What is required — Among the lines of data below, reproduce only those from the one with "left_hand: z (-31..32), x" through the one with "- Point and", exactly as they stand, both ends included.

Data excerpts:
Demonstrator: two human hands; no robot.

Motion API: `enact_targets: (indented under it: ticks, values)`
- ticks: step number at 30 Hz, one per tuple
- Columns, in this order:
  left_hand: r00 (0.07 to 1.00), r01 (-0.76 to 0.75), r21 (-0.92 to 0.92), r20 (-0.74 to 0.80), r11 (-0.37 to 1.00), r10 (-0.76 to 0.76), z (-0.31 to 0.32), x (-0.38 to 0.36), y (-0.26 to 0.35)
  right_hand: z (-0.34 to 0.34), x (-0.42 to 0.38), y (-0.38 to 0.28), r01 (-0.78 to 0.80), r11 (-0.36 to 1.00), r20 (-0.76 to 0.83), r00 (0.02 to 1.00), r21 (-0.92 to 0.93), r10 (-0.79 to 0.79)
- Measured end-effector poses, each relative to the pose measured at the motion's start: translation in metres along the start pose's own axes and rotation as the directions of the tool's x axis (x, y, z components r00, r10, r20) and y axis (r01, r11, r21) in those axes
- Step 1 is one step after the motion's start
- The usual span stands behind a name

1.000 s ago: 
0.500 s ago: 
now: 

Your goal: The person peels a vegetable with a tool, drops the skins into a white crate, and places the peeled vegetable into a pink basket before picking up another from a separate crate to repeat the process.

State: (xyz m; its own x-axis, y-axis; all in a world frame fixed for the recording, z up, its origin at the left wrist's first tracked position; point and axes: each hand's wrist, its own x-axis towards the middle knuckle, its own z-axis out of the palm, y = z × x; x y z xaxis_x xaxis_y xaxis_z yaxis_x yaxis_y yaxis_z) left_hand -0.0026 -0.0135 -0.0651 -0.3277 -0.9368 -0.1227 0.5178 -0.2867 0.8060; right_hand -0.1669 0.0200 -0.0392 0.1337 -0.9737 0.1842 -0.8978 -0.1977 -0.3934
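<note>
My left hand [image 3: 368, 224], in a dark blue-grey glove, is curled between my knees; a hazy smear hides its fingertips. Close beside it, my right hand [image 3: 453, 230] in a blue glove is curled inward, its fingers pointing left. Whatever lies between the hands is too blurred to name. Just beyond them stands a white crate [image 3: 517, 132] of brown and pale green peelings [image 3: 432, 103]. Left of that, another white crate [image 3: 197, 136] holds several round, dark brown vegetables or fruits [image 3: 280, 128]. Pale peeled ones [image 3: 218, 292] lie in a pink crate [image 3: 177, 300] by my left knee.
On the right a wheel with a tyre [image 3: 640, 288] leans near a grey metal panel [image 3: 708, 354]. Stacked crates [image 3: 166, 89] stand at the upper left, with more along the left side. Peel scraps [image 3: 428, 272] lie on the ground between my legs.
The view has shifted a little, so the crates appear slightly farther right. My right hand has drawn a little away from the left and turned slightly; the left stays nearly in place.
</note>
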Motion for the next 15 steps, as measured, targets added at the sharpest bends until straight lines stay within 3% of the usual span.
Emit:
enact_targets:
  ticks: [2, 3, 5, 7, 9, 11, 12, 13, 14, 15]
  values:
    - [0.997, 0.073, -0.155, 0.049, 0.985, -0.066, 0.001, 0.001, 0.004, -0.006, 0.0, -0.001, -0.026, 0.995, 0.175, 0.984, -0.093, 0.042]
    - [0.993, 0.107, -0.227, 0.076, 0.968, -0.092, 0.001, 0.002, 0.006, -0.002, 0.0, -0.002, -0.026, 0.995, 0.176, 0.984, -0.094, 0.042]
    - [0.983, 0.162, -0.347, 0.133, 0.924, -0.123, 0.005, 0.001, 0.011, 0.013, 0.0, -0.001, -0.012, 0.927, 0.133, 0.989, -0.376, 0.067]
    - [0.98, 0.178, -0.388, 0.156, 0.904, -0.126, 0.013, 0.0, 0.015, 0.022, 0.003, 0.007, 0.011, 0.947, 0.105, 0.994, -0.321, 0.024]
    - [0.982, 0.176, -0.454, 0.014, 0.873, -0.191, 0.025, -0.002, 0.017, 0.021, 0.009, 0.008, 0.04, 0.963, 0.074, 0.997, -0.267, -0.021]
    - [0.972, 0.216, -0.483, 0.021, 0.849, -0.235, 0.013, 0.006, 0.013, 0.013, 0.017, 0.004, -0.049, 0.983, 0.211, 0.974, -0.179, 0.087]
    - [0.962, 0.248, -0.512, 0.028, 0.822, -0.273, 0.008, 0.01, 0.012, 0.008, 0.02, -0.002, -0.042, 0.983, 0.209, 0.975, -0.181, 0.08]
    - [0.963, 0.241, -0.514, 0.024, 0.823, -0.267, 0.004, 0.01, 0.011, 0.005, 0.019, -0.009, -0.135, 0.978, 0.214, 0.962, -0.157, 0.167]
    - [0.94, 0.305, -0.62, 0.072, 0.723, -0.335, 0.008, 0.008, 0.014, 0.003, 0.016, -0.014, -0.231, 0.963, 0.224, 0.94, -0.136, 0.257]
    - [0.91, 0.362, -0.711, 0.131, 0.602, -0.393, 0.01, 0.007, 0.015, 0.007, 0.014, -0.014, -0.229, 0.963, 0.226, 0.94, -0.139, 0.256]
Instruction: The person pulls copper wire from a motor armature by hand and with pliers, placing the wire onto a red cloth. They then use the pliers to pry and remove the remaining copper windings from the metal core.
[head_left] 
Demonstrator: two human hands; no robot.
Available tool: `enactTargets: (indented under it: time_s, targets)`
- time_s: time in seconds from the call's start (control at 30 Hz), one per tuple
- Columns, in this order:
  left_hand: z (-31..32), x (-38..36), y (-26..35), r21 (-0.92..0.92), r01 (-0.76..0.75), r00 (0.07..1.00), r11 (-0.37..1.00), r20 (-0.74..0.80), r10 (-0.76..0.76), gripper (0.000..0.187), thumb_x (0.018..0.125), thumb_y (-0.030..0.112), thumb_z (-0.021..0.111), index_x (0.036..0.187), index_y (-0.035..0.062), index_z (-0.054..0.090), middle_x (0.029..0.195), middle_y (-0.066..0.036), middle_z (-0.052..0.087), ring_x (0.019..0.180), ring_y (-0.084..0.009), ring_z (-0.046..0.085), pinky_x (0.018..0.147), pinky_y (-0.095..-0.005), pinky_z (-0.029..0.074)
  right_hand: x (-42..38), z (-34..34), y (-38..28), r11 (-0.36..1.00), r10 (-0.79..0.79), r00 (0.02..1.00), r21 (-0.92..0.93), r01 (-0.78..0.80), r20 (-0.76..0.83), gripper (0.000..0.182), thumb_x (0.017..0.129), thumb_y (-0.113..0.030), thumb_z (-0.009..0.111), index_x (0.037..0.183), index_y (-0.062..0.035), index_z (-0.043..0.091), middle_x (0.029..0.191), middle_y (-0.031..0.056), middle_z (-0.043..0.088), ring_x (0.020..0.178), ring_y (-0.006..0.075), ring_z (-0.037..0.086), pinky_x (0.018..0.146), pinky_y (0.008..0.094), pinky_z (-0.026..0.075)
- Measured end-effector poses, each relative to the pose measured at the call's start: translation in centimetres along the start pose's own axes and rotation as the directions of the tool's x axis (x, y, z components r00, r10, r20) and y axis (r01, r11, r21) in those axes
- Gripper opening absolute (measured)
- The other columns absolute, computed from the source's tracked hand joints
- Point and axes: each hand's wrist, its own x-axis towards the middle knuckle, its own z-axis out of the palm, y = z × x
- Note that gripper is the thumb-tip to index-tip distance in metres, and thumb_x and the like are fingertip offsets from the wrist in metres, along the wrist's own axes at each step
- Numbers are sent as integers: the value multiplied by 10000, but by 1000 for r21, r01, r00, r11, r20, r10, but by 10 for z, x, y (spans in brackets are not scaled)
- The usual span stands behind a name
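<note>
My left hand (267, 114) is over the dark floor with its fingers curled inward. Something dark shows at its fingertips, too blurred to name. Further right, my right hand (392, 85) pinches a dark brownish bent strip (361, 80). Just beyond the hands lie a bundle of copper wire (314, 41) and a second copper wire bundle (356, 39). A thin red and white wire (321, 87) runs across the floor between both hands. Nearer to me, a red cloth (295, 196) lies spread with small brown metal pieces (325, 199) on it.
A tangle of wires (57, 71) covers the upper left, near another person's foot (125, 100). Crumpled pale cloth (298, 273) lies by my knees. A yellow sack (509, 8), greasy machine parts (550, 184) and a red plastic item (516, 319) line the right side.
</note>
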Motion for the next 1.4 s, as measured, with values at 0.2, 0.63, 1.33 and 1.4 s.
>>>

Output of the task —
  left_hand: z (-31..32), x (-38..36), y (-26..35), r21 (-0.92..0.92), r01 (-0.76..0.75), r00 (0.07..1.00), r11 (-0.37..1.00), r20 (-0.74..0.80), r10 (-0.76..0.76), gripper (0.000..0.187), thumb_x (0.018..0.125), thumb_y (-0.030..0.112), thumb_z (-0.021..0.111), index_x (0.036..0.187), index_y (-0.035..0.062), index_z (-0.054..0.090), middle_x (0.029..0.195), middle_y (-0.066..0.036), middle_z (-0.052..0.087), ring_x (0.019..0.180), ring_y (-0.084..0.009), ring_z (-0.046..0.085), pinky_x (0.018..0.147), pinky_y (-0.095..-0.005), pinky_z (-0.029..0.074)
  right_hand: x (-42..38), z (-34..34), y (-38..28), r11 (-0.36..1.00), r10 (-0.79..0.79), r00 (0.02..1.00), r21 (-0.92..0.93), r01 (-0.78..0.80), r20 (-0.76..0.83), gripper (0.000..0.182), thumb_x (0.017..0.129), thumb_y (-0.113..0.030), thumb_z (-0.009..0.111), index_x (0.037..0.183), index_y (-0.062..0.035), index_z (-0.043..0.091), middle_x (0.029..0.191), middle_y (-0.031..0.056), middle_z (-0.043..0.088), ring_x (0.020..0.178), ring_y (-0.006..0.075), ring_z (-0.037..0.086), pinky_x (0.018..0.146), pinky_y (0.008..0.094), pinky_z (-0.026..0.075)
- Measured end-effector poses, each relative to the pose measured at the call's start: translation in centimetres along the start pose's own axes and rotation as the directions of the tool's x axis (x, y, z components r00, r10, r20) and y axis (r01, r11, r21) in those axes
- Gripper opening absolute (measured)
- The other columns absolute, computed from the source's tracked hand joints
- Point and axes: each hand's wrist, its own x-axis towards the middle knuckle, its own z-axis out of the palm, y = z × x

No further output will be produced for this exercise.